Everything in the listing below must be set down again exactly, apart from the pictures.

——

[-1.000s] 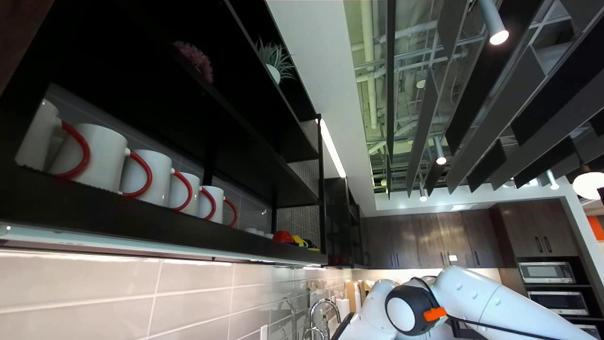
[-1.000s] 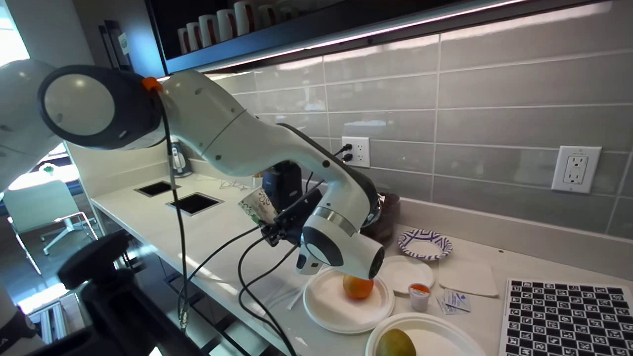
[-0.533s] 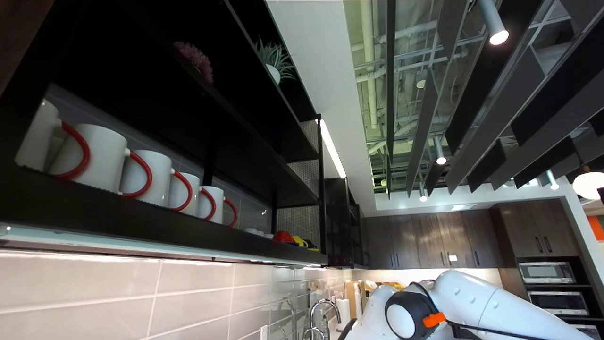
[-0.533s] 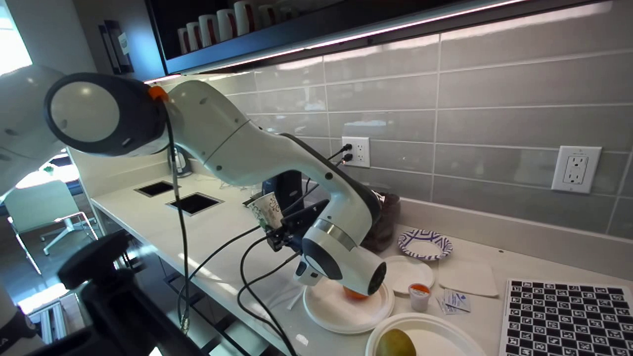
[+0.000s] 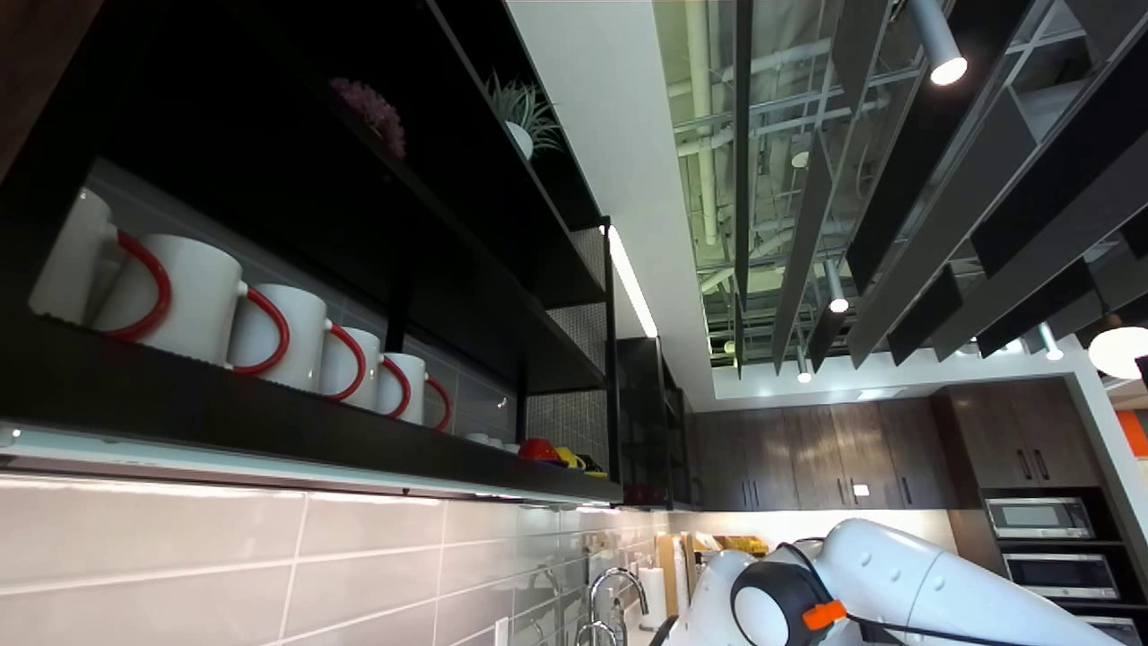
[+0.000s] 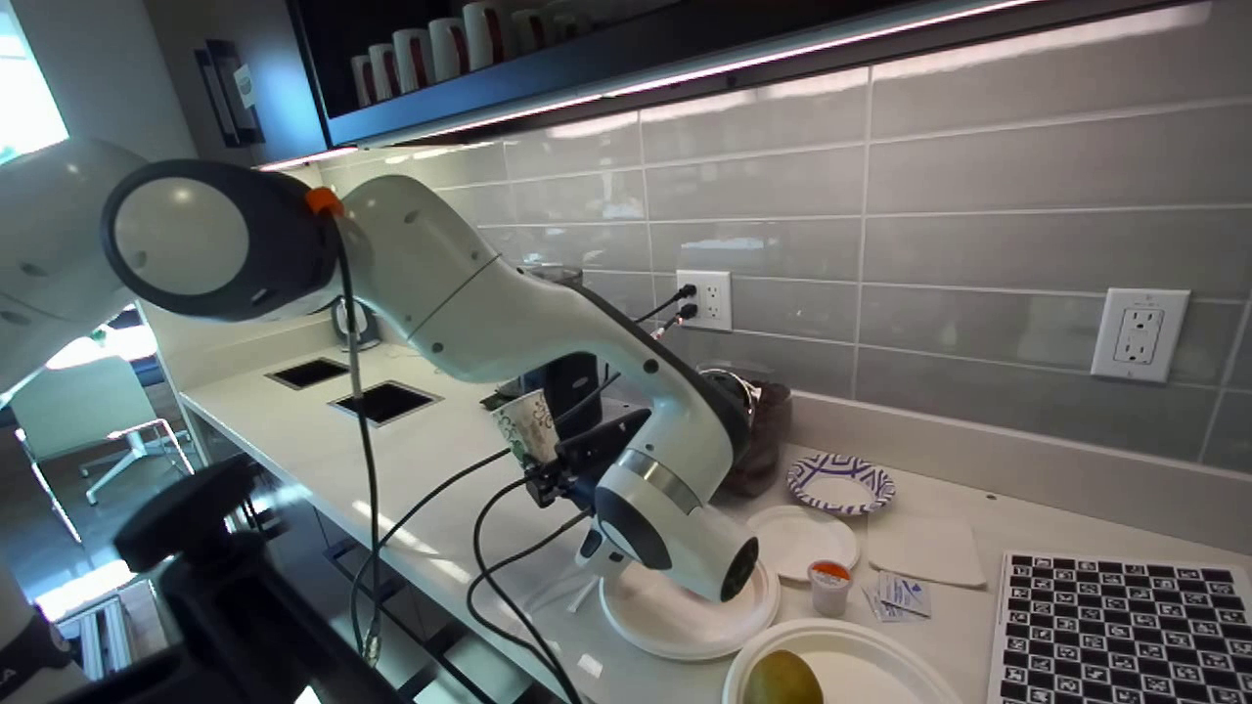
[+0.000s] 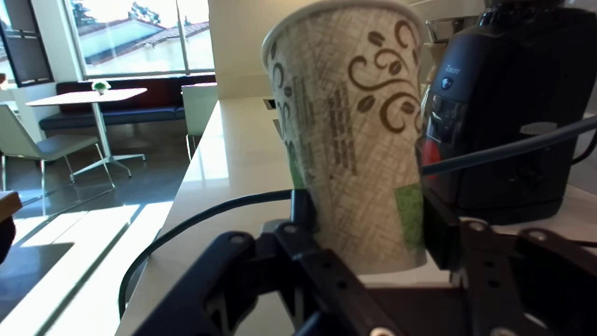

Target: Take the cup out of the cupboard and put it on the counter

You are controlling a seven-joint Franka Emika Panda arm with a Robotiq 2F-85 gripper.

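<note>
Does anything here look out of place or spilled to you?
Two things: the claw grips a cup that looks tilted in an exterior view, when you'd expect it upright, and a cable droops past the edge of the counter, which looks untidy. I see no spill.

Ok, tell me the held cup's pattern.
The cup has brown swirls and beans over beige crosshatching, plus green patches; it shows best in the wrist view.
</note>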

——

▸ **Output for this exercise**:
[-1.000s] 
[-1.000s] 
[-0.533s] 
[-0.533s] 
[+0.000s] 
[+0.000s] 
[+0.000s] 

Target: Take the cup out of the cupboard and put it on the counter

You are controlling a seven-joint Franka Emika Panda arm with a Robotiq 2F-85 gripper.

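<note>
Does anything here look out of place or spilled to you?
Two things: the claw grips a cup that looks tilted in an exterior view, when you'd expect it upright, and a cable droops past the edge of the counter, which looks untidy. I see no spill.

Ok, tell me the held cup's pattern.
The cup has brown swirls and beans over beige crosshatching, plus green patches; it shows best in the wrist view.
</note>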

The output is finished, and nothing else is needed.